Look, guys. You’re both sort of right. Windows can run some Windows 1.0 apps, but it needs a lot of help. Windows has changed tremendously from Windows 1.0. Windows XP only runs 16 bit apps (and even some Win32 (i.e. Win9X) apps) because it included a backwards compatibility layer. And now, Windows 7 requires a full-out emulator/virtualization environment to run some Windows XP apps.
Windows 1 and 2 both require you to convert the resource data into a Windows 3.x format. And Windows 1 apps require you to change their header to tell Windows that it is a 2.x file. And even then, some programs don’t work correctly. PAINT can’t display dialog boxes. And MIcrosoft Executive can’t run at all.
So, yeah, with a little tweaking, you can get Windows 1 apps to run on XP, and, I assume, using XP Mode on Windows 7. But that’s a far cry from saying they are the same.
Even with your clarification, the statement “between different versions of Windows, you essentially need to rewrite most of the code base” is wildly off the mark.
I was going to say that people don’t want innovation as long as they’ve got something up to the level of Windows XP or better.
Thats an odd thing to say. How did we know we wanted XP when we were using DOS? We didnt. OS designers keep anticipating future needs, innovating, etc. In 10 years you wouldnt touch XP with a ten foot pole and someone else will say the same thing about Windows 12. Heck, I dont like using XP now. Running admin 24/7 isnt good for anyone and user-level general use is much, much better in Vista/7 with the UAC. The OS world is ever changing, as well as the applications word, the hardware world, the networking world, etc.
There is no perfect OS or perfect architecture. Heck, look at how the new, and by new I mean 4 or 5 year old, multicore chips surprised everyone. Very few apps do native multithreading and we’re only starting to see this in the browser world with Chrome and in the gaming world with some recent releases. The SSD revolution had begun and only Win7 supports the TRIM command. Support for RAM drives has always been poor. The Microsoft people are still trying to figure out how to secure an OS which gives admin rights to end users who will click on anything. We’re still trying to get some kind 3D glasses standard protocols for games. We still use aging filesystems like HFS+, NTFS, EXT3. Boot times are still long. Disk fail prediction is terrible. etc.
There’s lots of room for improvement over the latest linux distros, win7, and OSX. Lots. Win95 users didnt know they needed a firewall, protected memory, standby, etc.
Maybe Steve Jobs is just really afraid of doing an overly ambitious project.
I mean, that’s not unreasonable. Think of grandiose Apple OSes being abandoned one after another during the 90s before even version 1. Microsoft abandoned an OS too, just now during the years between XP and Vista (and of course Vista itself may be said to be an example).
Lots of stuff is going to change whether Jobs wants it or not. It happened before.
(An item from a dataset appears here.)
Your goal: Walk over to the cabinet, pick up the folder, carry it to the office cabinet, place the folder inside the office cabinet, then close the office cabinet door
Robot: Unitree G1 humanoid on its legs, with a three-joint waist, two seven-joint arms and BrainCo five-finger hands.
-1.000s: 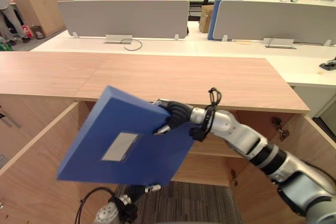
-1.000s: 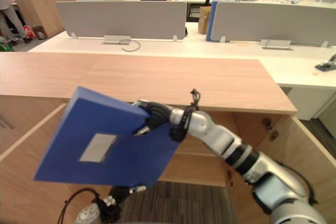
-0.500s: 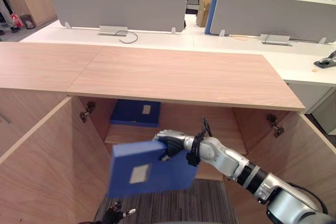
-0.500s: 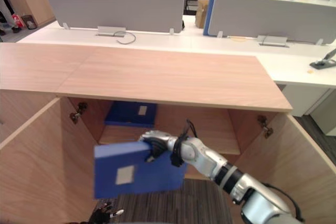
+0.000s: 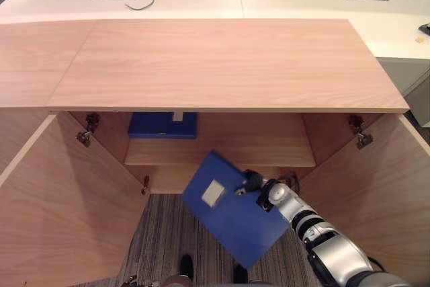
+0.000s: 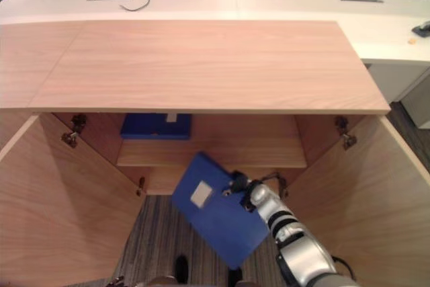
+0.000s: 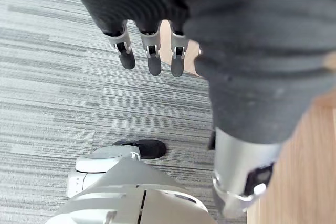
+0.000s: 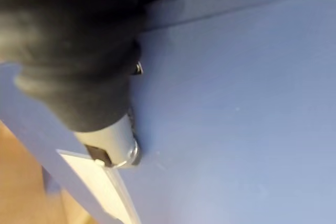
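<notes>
Right hand (image 5: 253, 183) grips the folder (image 5: 227, 218), now lowered from top height to the open office cabinet (image 5: 222, 65), below its shelf (image 5: 222, 154). Insertion seems next. Left hand (image 7: 149, 56) hangs slack, empty.

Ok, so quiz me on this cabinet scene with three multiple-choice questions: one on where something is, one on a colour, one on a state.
1. Where is the folder in the right robot hand relative to the cabinet?
A lying on its top. B in the air before its open front. C fully inside it.
2. What colour is that folder?
A red. B blue. C green.
3. How do the cabinet's doors stand?
A both shut. B one open. C both open.

Answers: 1 B, it hangs tilted from the hand, outside the opening. 2 B, its cover is blue with a pale label. 3 C, both swing out to the sides.
</notes>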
As far as I can see, the introduction of the internet as a general user resource forced Apple and Microsoft both to work bloody hard to get their OS up to scratch. A connected OS basically means you have to have strong protection of processes, in the areas of security/permissions and in the scheduling mechanism. Neither OS9 or Windows 9x and earlier were capable of doing that.
Apple chose a unix core probably because unix was a completely well proven system in exactly what was required. Reliable full multitasking, networked, multi-user systems is what unix was good at. Unix isn’t rocket science by a long shot, but it sure works, and you can get plenty of developers who understand it. Putting a nice bit of gloss on top is what Apple is good at, and they’re not afraid of forcing developers to follow their lead - for which I give Jobs credit.
What’s interesting right now is many-core machines and distributed systems. In my area of web applications the interest in getting the best out of both is increasing every day, and though traditional multi-threading apps will probably hold out on the desktop for maybe a decade or so, but everybody who’s working on servers can see that it won’t last. What’s needed is a real distributed system. I don’t know if that will result in a completely different OS, or if we’ll see more systems like Erlang/OTP build on top of fairly generic, bare bones OS’s (which Unix certainly can be).
Anyway, choosing a Unix as the base of the OS was absolutely the right decision at the right time for Apple. I know you don’t like OSX, but hell, the sheer amount of stuff that’s been ported from other Unices just because it’s so damn easy is staggering. There’s no way that would have happened if they’d written their own “state of the art” OS in 1999.